From the top of the entries below through the line containing "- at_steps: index", return every line exactly as written, please, and stop there.

*** Source data Section Begins ***

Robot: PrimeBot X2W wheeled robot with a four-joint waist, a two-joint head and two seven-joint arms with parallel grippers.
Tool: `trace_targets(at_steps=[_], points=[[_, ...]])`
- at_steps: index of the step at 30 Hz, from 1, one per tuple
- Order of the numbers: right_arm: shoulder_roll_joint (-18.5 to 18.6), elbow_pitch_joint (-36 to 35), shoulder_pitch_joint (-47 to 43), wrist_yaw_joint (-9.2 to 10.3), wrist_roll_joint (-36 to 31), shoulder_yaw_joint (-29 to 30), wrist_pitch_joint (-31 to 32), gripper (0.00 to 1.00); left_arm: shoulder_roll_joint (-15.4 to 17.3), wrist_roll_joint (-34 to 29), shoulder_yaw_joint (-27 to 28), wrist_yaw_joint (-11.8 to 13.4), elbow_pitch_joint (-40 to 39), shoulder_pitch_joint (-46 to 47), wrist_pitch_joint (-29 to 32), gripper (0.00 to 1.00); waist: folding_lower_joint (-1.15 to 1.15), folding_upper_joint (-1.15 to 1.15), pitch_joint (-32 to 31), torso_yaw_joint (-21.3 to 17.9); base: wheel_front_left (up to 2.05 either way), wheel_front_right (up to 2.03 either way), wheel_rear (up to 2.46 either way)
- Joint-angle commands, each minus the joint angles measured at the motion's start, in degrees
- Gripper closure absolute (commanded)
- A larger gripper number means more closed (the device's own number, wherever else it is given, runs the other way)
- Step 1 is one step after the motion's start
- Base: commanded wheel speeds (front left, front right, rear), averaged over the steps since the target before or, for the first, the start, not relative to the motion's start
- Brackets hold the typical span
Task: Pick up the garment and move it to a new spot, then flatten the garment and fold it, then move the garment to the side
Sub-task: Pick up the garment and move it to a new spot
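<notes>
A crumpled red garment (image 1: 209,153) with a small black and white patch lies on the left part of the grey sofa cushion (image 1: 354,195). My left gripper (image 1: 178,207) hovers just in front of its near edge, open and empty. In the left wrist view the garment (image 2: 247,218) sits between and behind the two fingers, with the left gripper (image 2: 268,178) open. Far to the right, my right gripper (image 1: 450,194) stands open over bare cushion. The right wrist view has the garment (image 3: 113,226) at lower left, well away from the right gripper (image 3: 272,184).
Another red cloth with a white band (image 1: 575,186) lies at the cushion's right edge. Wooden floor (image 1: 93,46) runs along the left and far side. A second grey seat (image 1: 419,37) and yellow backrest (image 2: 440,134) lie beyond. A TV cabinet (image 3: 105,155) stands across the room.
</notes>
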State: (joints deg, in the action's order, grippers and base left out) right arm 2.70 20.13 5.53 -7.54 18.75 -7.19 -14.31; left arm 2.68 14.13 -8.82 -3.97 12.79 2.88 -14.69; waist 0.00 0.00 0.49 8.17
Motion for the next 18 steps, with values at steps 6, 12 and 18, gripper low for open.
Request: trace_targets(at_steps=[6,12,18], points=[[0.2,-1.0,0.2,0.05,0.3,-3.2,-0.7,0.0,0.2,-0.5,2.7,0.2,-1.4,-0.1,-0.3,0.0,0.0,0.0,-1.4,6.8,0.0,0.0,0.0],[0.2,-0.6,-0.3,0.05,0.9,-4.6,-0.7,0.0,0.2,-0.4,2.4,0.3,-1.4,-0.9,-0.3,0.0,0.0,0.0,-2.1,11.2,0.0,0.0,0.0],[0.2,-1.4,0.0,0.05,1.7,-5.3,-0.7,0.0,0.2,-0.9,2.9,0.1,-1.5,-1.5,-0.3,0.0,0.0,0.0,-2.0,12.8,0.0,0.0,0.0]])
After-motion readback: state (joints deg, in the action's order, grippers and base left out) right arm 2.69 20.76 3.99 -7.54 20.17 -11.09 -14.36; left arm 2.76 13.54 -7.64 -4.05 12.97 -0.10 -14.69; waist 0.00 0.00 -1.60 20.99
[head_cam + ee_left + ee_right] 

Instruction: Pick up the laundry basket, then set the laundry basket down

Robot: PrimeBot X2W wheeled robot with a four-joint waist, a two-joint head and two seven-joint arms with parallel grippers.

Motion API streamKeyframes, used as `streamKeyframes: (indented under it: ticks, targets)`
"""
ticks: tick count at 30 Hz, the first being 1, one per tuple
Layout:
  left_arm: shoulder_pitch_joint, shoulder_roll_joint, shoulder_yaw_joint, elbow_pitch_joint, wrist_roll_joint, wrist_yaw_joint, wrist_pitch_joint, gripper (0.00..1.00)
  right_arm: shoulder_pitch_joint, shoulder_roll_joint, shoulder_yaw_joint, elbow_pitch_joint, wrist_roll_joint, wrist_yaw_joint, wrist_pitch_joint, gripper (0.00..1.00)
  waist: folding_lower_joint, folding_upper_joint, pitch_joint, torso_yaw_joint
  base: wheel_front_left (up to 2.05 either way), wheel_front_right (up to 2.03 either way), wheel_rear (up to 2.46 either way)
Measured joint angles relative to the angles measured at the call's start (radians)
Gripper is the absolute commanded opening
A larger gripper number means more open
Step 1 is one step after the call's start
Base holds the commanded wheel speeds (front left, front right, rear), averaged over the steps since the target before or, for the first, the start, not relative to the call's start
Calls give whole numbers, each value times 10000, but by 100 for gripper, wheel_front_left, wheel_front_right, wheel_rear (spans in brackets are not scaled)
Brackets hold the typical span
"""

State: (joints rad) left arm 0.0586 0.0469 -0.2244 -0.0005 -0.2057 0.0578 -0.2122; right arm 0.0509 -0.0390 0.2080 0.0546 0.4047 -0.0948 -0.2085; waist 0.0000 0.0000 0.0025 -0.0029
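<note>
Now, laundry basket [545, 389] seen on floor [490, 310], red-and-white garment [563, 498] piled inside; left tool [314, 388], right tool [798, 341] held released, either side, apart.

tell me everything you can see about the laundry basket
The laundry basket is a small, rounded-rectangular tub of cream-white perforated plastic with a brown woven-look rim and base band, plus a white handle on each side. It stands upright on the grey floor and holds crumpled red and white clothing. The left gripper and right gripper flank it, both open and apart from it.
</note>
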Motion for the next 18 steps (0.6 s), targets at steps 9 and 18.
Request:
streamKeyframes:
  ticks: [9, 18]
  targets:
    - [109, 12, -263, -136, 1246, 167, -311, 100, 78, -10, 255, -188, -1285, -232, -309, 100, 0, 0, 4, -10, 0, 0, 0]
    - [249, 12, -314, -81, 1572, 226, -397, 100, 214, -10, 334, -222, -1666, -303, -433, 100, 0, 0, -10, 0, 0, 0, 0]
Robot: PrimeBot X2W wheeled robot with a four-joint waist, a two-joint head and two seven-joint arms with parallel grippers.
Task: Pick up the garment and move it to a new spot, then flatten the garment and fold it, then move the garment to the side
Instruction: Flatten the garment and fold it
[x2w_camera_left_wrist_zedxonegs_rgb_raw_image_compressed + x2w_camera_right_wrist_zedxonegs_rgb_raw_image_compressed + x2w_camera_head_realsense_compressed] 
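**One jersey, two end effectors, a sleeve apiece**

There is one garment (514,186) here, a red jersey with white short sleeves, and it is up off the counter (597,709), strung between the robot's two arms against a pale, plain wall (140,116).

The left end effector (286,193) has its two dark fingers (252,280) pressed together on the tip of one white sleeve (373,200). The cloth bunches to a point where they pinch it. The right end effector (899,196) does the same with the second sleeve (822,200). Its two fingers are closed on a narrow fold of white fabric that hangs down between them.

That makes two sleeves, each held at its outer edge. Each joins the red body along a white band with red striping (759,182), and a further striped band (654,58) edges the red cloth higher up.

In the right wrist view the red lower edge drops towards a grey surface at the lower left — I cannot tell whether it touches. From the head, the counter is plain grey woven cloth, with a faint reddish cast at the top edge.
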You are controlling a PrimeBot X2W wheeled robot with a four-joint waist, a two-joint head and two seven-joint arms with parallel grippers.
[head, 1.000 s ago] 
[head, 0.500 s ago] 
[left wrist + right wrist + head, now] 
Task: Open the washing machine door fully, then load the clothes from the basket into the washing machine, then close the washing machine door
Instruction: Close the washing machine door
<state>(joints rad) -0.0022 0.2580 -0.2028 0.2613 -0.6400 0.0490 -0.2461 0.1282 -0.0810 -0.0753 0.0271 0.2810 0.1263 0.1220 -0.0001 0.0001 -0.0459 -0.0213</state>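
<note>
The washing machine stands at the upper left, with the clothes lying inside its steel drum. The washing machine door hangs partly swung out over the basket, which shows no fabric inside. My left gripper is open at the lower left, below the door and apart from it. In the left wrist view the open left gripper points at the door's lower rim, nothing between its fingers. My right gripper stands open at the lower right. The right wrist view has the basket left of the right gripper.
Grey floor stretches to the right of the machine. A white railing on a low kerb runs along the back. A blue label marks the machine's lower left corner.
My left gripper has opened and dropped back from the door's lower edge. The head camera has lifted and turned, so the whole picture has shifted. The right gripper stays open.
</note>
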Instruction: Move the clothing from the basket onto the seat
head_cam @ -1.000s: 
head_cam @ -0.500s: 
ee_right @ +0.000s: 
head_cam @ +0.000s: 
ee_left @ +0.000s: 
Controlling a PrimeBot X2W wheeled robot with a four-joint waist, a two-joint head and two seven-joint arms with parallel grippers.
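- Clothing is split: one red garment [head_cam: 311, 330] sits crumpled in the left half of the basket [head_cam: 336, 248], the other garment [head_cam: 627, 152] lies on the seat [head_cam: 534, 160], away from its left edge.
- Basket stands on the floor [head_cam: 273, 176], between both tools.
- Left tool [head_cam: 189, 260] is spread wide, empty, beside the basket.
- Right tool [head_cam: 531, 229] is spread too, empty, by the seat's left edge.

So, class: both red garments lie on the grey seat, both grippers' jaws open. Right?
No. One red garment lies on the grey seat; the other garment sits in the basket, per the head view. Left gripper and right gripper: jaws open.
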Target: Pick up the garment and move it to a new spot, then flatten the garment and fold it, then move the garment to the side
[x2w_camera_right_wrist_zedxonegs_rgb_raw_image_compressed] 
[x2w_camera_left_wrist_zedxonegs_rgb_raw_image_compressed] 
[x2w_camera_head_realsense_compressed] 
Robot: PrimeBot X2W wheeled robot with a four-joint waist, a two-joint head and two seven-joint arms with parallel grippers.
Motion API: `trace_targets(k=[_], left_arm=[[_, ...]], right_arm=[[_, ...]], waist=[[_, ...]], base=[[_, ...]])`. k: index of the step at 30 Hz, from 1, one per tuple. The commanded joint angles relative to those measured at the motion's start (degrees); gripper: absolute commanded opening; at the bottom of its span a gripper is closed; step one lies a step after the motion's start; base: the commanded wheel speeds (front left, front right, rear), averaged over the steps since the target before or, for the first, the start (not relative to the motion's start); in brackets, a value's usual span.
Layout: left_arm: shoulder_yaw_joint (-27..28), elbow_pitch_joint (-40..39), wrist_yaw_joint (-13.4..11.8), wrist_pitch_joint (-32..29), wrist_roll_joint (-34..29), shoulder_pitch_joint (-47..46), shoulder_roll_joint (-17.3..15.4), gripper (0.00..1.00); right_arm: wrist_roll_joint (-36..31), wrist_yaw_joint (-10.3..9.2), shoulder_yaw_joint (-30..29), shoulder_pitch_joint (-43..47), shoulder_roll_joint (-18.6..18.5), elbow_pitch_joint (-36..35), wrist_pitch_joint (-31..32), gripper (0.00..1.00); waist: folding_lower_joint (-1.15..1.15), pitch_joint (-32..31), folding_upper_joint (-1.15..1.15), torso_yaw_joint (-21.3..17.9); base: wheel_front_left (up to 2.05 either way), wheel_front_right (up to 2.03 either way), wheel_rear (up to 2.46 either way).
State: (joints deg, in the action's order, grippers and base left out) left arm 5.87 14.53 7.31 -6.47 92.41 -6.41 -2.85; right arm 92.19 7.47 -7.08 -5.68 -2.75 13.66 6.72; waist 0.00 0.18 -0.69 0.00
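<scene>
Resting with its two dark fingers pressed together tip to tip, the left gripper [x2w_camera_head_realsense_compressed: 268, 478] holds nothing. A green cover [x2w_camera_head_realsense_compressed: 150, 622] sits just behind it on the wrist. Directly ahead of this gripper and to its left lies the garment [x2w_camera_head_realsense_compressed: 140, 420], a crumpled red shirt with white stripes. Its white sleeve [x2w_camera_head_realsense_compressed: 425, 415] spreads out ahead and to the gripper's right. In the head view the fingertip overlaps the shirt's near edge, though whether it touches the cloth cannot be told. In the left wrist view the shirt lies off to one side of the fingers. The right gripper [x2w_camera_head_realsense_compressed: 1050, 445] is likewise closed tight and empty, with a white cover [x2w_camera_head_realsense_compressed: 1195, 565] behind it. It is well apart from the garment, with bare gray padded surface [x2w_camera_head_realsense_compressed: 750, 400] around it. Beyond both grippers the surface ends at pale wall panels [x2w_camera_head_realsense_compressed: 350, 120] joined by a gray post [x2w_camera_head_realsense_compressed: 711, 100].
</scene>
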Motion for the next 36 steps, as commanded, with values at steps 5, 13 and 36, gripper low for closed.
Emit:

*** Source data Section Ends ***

• _Exercise output_
Robot: PrimeBot X2W wheeled robot with a four-joint waist, a two-joint head and two seven-joint arms with parallel grippers.
Tool: `trace_targets(at_steps=[_], points=[[_, ...]])`
- at_steps: index of the step at 30 Hz, from 1, one per tuple

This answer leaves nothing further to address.